Nothing would deter him from crossing the border again. He had left his hometown at 24, he said. Twelve years later, he spoke nearly fluent English and had an American son, a wife and three brothers in the United States. “I’ll keep trying,” he said, “until I’ll get there.”
This is increasingly the profile of illegal immigration today. Migrant shelters along the Mexican border are filled not with newcomers looking for a better life, but with seasoned crossers: older men and women, often deportees, braving ever-greater risks to get back to their families in the United States — the country they consider home.
They present an enormous challenge to American policy makers, because they continue to head north despite obstacles more severe than at any time in recent history. It is not just that the American economy has little to offer; the border itself is far more threatening. On one side, fences have grown and American agents have multiplied; on the other, criminals haunt the journey at every turn.
And yet, while these factors — and better opportunities at home — have cut illegal immigration from Mexico to its lowest level in decades, they are not enough to scare off a sizable, determined cadre.
“We have it boiled down to the hardest lot,” said Christopher Sabatini, senior director for policy at the Council of the Americas.
Indeed, 56 percent of apprehensions at the Mexican border in 2010 involved people who had been caught previously, up from 44 percent in 2005. A growing percentage of deportees in recent years have also been deported before, according to Department of Homeland Security figures.

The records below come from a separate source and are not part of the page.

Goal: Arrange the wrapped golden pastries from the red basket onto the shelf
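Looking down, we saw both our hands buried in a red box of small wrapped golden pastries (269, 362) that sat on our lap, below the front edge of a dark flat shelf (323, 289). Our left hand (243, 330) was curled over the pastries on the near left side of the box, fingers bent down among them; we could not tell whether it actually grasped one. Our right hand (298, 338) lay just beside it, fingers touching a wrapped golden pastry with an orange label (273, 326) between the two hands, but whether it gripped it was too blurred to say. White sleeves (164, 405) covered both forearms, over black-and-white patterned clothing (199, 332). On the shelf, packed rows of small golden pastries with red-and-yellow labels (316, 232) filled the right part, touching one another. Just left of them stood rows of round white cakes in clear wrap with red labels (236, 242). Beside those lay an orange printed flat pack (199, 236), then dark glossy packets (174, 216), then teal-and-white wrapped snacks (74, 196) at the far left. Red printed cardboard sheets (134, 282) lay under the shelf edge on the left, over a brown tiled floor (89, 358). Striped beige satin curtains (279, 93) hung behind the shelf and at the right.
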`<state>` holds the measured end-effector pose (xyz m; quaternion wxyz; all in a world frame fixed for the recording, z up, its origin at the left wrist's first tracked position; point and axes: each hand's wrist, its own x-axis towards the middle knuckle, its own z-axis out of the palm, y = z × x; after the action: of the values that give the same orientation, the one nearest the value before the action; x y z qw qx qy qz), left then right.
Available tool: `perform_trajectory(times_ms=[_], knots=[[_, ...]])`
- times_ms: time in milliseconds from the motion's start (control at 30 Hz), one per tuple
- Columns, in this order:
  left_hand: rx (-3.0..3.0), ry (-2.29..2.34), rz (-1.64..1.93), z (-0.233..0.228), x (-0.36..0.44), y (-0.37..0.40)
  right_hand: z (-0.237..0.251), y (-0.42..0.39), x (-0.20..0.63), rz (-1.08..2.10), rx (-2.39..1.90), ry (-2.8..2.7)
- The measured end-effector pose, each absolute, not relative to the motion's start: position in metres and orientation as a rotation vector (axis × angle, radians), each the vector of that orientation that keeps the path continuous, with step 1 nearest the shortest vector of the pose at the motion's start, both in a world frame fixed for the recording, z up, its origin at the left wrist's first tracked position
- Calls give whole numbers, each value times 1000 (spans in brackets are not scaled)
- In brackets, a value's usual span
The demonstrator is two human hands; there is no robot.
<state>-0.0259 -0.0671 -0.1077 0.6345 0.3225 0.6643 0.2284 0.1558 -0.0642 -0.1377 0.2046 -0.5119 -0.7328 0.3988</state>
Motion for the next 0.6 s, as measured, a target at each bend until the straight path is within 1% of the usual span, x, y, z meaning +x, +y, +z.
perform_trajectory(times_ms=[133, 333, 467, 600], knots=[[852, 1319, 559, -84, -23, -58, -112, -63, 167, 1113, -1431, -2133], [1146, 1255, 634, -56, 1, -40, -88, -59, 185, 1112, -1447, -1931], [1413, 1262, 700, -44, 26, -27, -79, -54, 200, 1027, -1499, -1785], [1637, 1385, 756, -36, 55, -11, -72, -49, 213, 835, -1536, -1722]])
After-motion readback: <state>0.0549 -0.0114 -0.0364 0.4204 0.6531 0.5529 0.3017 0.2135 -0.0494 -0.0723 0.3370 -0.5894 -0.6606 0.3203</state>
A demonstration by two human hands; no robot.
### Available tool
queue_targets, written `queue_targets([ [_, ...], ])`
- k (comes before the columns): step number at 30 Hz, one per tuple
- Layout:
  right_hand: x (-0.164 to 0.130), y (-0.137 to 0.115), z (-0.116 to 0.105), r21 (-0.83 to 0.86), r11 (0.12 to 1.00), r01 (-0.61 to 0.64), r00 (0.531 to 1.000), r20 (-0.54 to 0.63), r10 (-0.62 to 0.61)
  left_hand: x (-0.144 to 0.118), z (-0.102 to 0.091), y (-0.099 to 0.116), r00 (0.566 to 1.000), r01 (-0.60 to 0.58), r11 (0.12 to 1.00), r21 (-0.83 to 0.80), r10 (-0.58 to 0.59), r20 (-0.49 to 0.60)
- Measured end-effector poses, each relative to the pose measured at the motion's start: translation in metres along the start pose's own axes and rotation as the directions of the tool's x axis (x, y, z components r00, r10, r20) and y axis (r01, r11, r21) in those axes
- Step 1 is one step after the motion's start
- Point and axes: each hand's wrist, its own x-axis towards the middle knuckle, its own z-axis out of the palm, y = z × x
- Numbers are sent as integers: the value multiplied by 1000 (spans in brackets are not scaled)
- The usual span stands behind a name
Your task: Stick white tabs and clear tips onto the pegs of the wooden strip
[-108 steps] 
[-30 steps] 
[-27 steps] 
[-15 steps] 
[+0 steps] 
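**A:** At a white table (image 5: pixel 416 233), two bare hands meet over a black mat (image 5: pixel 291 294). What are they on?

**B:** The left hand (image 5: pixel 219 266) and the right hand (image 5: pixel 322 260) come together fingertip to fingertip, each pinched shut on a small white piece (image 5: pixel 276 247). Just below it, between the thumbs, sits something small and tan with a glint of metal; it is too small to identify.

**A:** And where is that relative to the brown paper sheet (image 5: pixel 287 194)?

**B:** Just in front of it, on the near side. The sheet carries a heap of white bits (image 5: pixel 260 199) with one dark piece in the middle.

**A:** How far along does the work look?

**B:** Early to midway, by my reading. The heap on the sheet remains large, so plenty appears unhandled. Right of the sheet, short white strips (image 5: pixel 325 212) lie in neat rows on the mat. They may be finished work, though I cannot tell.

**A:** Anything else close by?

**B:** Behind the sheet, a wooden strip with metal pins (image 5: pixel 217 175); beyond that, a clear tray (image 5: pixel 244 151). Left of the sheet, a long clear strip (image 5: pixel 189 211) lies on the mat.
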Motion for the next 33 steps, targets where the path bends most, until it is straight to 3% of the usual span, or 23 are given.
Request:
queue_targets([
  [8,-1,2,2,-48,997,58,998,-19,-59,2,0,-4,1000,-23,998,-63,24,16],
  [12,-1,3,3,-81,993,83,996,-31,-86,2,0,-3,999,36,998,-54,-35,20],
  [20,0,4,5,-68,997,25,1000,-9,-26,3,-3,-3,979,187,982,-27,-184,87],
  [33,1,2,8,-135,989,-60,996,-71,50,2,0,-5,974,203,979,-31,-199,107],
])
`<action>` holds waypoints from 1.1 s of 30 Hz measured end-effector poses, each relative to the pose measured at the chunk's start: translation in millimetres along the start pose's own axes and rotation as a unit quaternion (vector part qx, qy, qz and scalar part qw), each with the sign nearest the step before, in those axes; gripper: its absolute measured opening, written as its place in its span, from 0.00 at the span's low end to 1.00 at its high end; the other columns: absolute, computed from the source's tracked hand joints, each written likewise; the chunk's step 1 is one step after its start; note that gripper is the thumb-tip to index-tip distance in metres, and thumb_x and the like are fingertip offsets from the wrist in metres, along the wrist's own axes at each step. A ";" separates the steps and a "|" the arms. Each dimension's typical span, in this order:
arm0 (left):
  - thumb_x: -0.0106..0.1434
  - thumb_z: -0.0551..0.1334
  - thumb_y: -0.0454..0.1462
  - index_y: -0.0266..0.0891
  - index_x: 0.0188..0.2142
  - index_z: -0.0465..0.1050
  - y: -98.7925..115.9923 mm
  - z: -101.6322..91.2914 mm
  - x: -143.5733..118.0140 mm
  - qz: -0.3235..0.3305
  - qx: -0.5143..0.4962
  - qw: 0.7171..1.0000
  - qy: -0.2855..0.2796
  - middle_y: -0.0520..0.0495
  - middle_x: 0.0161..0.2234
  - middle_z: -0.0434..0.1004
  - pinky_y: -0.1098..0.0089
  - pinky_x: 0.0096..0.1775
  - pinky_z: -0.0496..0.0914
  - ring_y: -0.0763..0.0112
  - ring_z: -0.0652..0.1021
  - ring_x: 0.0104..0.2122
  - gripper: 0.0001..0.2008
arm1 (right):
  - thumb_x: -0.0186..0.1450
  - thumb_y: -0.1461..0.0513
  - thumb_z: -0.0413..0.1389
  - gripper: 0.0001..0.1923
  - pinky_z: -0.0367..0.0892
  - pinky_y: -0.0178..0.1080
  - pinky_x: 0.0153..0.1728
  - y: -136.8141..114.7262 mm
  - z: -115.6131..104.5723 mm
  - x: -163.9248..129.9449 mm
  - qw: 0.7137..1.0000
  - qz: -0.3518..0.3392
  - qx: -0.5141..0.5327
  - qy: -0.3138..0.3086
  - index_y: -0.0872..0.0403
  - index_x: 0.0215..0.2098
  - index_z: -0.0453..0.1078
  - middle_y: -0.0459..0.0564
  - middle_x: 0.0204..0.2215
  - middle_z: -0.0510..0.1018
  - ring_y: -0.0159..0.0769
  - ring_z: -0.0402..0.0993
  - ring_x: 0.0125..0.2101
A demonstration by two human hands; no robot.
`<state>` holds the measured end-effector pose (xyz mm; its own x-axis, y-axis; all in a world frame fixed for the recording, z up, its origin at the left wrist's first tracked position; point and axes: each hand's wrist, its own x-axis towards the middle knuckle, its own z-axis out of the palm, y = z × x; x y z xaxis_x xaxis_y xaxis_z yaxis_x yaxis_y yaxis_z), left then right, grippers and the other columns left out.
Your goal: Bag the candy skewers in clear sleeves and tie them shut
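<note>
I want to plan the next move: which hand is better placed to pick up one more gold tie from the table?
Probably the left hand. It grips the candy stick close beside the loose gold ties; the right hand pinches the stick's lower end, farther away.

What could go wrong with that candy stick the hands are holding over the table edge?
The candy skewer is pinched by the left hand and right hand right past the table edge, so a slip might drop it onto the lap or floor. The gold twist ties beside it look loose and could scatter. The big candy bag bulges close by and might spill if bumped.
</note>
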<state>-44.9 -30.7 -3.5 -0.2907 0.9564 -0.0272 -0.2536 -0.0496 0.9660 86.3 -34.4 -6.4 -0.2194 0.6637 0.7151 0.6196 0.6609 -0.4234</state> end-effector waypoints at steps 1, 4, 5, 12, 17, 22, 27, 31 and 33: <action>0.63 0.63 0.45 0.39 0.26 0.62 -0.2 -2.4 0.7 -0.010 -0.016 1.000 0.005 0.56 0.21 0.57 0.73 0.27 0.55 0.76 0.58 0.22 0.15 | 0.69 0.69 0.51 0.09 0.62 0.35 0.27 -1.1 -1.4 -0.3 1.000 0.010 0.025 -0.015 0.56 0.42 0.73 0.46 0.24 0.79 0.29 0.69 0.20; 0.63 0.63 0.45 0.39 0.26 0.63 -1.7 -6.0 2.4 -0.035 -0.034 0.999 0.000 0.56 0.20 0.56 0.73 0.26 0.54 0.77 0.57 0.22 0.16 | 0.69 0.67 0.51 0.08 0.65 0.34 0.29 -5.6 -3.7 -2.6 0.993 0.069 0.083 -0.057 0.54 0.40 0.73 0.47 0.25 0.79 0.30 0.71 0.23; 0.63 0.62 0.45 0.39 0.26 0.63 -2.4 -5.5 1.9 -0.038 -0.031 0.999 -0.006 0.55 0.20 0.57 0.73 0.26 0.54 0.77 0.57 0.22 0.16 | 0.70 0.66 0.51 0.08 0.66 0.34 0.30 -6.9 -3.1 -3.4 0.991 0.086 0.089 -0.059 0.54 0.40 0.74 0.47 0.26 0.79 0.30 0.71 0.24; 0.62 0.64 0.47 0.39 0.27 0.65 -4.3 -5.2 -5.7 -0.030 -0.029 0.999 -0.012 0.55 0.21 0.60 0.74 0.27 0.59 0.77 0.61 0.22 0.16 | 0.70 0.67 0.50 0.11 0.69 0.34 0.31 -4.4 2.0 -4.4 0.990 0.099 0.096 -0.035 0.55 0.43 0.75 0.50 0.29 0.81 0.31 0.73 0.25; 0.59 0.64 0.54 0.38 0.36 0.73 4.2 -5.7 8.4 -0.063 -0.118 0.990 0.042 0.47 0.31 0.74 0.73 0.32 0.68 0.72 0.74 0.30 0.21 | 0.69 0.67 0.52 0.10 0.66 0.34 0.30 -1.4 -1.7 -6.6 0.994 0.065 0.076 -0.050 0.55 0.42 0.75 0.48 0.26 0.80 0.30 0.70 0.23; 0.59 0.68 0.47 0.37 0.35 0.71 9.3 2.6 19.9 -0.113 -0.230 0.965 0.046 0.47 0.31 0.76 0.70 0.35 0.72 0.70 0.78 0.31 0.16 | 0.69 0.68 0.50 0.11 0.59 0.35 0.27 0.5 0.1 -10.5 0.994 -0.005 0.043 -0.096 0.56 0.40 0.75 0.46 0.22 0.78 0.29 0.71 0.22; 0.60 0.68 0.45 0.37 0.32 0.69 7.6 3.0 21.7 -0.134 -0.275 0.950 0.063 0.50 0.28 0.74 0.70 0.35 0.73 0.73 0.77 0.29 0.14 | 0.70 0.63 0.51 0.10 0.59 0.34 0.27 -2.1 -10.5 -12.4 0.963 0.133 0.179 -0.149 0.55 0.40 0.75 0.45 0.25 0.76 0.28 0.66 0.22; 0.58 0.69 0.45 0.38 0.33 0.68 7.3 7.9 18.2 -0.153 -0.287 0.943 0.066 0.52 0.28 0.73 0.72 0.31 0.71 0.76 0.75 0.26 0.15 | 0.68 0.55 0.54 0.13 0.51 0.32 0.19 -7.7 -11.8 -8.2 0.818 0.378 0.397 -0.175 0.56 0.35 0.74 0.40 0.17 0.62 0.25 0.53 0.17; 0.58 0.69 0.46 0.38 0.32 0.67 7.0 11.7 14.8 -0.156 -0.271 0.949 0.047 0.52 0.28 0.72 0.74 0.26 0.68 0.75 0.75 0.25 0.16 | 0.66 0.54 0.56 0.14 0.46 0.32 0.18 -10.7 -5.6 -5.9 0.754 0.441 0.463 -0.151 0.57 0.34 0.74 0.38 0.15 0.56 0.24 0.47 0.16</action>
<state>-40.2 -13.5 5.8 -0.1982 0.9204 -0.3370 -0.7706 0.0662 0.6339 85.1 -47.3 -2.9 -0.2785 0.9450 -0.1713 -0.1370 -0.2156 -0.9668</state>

For the Obama administration, these repeat offenders have become a high priority. Prosecutions for illegal re-entry have jumped by more than two-thirds since 2008. Officials say it is now the most prosecuted federal felony.
President Obama has already deported around 1.1 million immigrants — more than any president since Dwight D. Eisenhower — and officials say the numbers will not decline. But at a time when the dynamics of immigration are changing, experts and advocates on all sides are increasingly asking if the approach, which has defined immigration policy since 9/11, still makes sense.
Deportation is expensive, costing the government at least $12,500 per person, and it often does not work: between October 2008 and July 22 of this year, Immigration and Customs Enforcement spent $2.25 billion sending back 180,229 people who had been deported before and come back anyway. Many more have returned and stayed hidden.
Some groups favoring reduced immigration say that making life harder for illegal immigrants in this country would be far more efficient. They argue that along with eliminating work opportunities by requiring employers to verify the reported immigration status of new hires, Congress should also prohibit illegal immigrants from opening bank accounts, or even obtaining library cards.
“You’d reduce the number of people who keep coming back again and again,” said Bob Dane, a spokesman for the Federation for American Immigration Reform. The alternative, says Doris Meissner, the country’s top immigration official in the mid-1990s, is to accept that illegal immigrants like Daniel “are people with fundamental ties to the United States, not where they came from.”
“Our societies are so deeply connected,” Ms. Meissner said, referring primarily to the United States and Mexico, the main source of illegal immigrants. “And that is not reflected at all in policy.”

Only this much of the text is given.